The figure above presents ten (of 100) sample activation histories for input sentence S1. Only the full-string bindings for each output sentence (S[k]/(0,1,2)) are shown and labeled as Sk.

Run the model without noise

The response distributions and the sample activation state histories investigated in the above suggest that the model behaves very consistently across trials under Policy 2. In other words, under Policy 2, trial-level activation histories can be described nicely by the expected activation histories. Note that this is not always true. For example, if we average the state histories under Policy 3, we will get a very different profile from the trial-level profiles.

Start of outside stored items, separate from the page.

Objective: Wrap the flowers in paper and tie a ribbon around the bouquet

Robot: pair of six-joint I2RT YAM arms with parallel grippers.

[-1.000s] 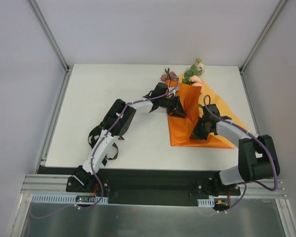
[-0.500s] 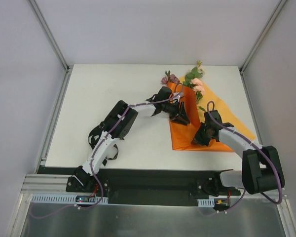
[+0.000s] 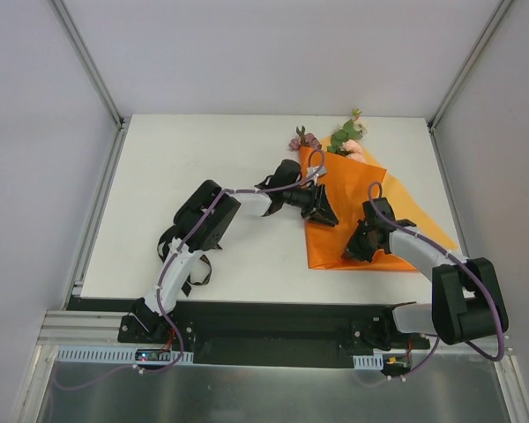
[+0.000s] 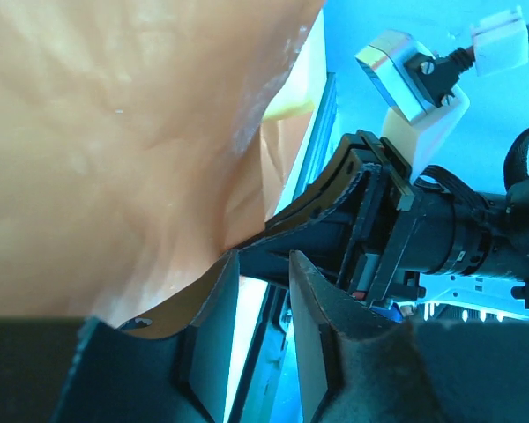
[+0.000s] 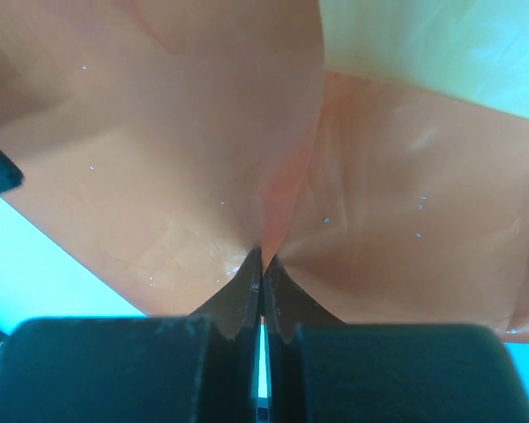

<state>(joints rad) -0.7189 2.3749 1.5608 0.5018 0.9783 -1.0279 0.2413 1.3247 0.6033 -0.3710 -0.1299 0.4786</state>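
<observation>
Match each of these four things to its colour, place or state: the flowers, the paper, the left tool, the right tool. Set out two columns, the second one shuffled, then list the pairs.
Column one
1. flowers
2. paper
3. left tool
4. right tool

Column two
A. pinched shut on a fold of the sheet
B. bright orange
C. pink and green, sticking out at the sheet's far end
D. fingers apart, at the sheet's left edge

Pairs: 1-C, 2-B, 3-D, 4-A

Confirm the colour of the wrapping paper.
The paper is bright orange, clearest in the top external view.
</observation>
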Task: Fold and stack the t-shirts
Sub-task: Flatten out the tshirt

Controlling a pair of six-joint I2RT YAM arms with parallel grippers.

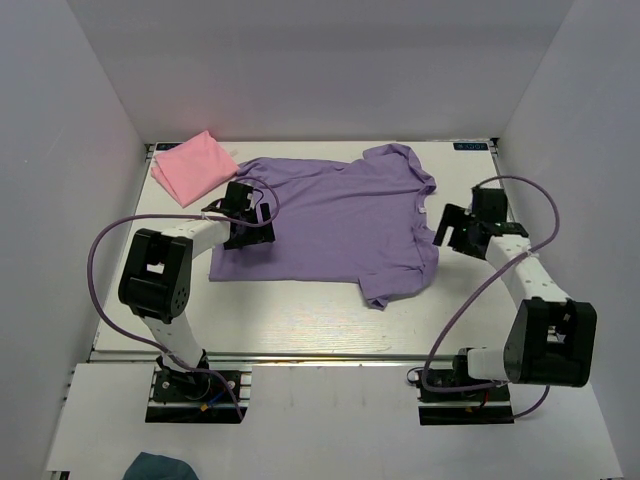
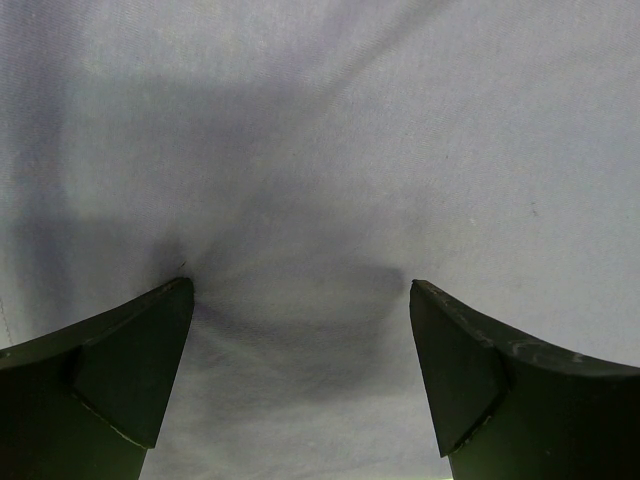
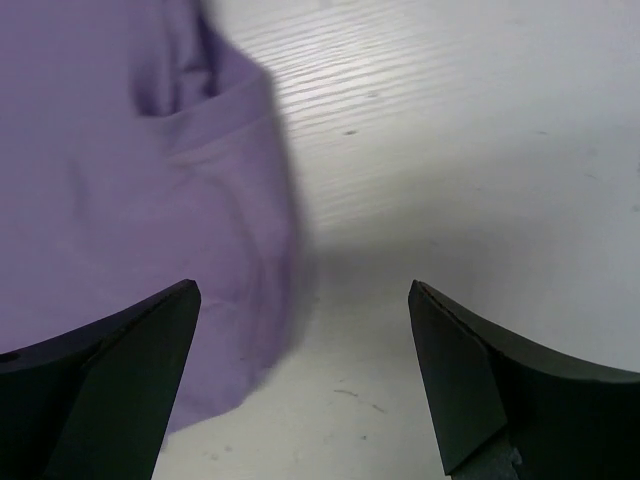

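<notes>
Lavender t-shirt [image 1: 340, 215] lies flat, long axis left–right; hem end beneath left gripper [image 1: 252, 218], jaws spread, empty. Right gripper [image 1: 447, 230] is likewise released, just beside the sleeve edge.

White table [image 1: 300, 320] with faint wood grain, walled at back and sides. Lies on it: lavender t-shirt [image 1: 340, 215], spread flat across the middle, sleeves toward the right. In the far left corner, folded pink t-shirt [image 1: 192, 165], just beside the lavender hem.
</notes>
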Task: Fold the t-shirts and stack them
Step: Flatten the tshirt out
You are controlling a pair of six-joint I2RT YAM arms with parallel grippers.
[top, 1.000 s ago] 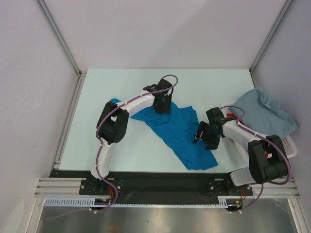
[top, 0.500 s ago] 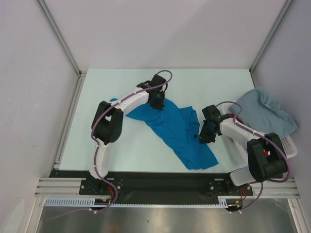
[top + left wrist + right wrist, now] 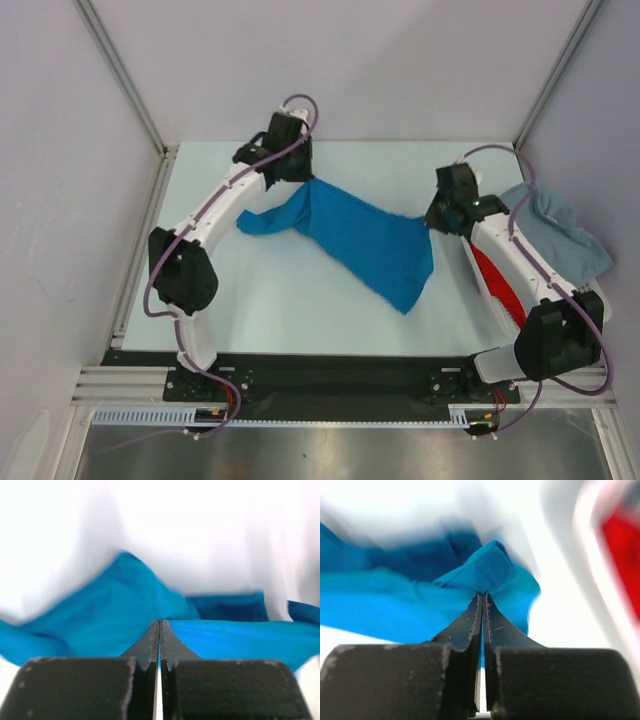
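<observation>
A bright blue t-shirt hangs stretched between both arms above the table's middle. My left gripper is shut on its far-left edge; in the left wrist view the blue cloth spreads past the closed fingertips. My right gripper is shut on the shirt's right edge, and the right wrist view has the blue cloth bunched at its tips. One sleeve trails left and a corner droops toward the front. A pale grey-blue t-shirt and a red t-shirt lie at the right.
A white slatted basket stands at the table's right edge, holding the grey-blue and red shirts. The pale table is bounded by white walls and metal corner posts. Both arm bases sit on the black rail at the near edge.
Both grippers closed on the blue t-shirt, then lifted and pulled it toward the back, spreading it out. The left arm swung far-left, the right arm far-right, uncovering the red shirt.
</observation>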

We investigate the expected activation state change by running the model again, this time without update noise (i.e., $T$ = 0).

In [16]:
# Read simulation (sim_opts) and model setting (gsc_opts) from data file.
f = h5py.File(filename)
sim_opts = {}
for dset_name in f['/sim_opts']:
    sim_opts[dset_name] = f['/sim_opts'][dset_name][...]
G = str(sim_opts['G'])
gsc_opts = {}
for dset_name in f['/gsc_opts']:
    gsc_opts[dset_name] = f['/gsc_opts'][dset_name][...]
f.close()

# To get the expected activation state trajectories, 
# we run the model again with Policy 2 but at this time, T is fixed at 0.
hg = gsc.HarmonicGrammar(cfg=G, size=2, role_type='span_role', unary_base='filler')
net = gsc.GscNet(hg=hg, opts=gsc_opts)

# Find a global optimum when q = 0 (for this purpose, set T to 0 temporarily)
net.opts['q_rate'] = 0.
net.opts['T_init'] = 0.
net.opts['T_min'] = 0.
net.reset()
net.run(1)
mu = net.actC

net.opts['q_policy'] = sim_opts['q_policies'][1]   # Choose Policy 2
sent = sim_opts['test_sentences'][0]               # Choose input sentence S1

actC_three_noise0 = []

net.reset()
net.set_init_state(mu=mu, sd=1e-8)
actC_three_noise0.append(net.actC)     # store act state at time = 0

for word_id, word in enumerate(sent):
    net.clear_input()
    net.set_input(word, sim_opts['estr'])
    net.run(sim_opts['dur'])
    actC_three_noise0.append(net.actC) # store act state after processing word

actC_three_noise0 = np.array(actC_three_noise0)
In [17]:
# Plot the activation state change. (Not included in the main article)
from matplotlib.patches import Ellipse     # for annotation

traceC = net.N2C(net.traces['act'].T).T
fig, ax = plt.subplots(figsize=(6,4))
for idx, binding in enumerate(focus_bindings):
    ax.plot(
        net.traces['t'], 
        traceC[:,net.find_bindings(binding)],
        alpha=0.8, lw=3,
        c=curr_palette[idx])
ax.plot([dur,dur], [0,1], linestyle='-', c='gray')
circle1 = Ellipse((6.15, 0.115), width=1.4, height=0.2, color='k', fill=False, lw=2)
ax.add_artist(circle1)
ax.annotate('local\ncoherence', xy=(6.3, 0.13), xytext=(7.0, 0.25),
            arrowprops=dict(facecolor='black', shrink=0.05), fontsize=16)

ax.set_ylim(0,1)
ax.set_xlim(0,2*dur)
ax.set_yticks(np.arange(5) * 0.25)
ax.set_yticklabels(np.arange(5) * 0.25, fontsize=16)
ax.grid(True)
ax.set_axisbelow(True)
ax.xaxis.grid(color='lightgray', linestyle='solid')
ax.yaxis.grid(color='lightgray', linestyle='solid')
ax.set_xticks(np.arange(5) * 2.5)
ax.set_xticklabels(['', 'first word', '', 'second word', ''], fontsize=18)
ax.set_ylabel('Activation level', fontsize=16)
leg = ax.legend(
    ['S1', 'S2', 'S3', 'S4'], fontsize=16, loc=2)
for legobj in leg.legendHandles:
    legobj.set_linewidth(4.0)

fig.tight_layout()

# fig.savefig('sim_result_02a.svg', format='svg', dpi=1200)
# fig.savefig('sim_result_02a.pdf', format='pdf', dpi=1200)
# fig.savefig('sim_result_02a.png', format='png', dpi=150)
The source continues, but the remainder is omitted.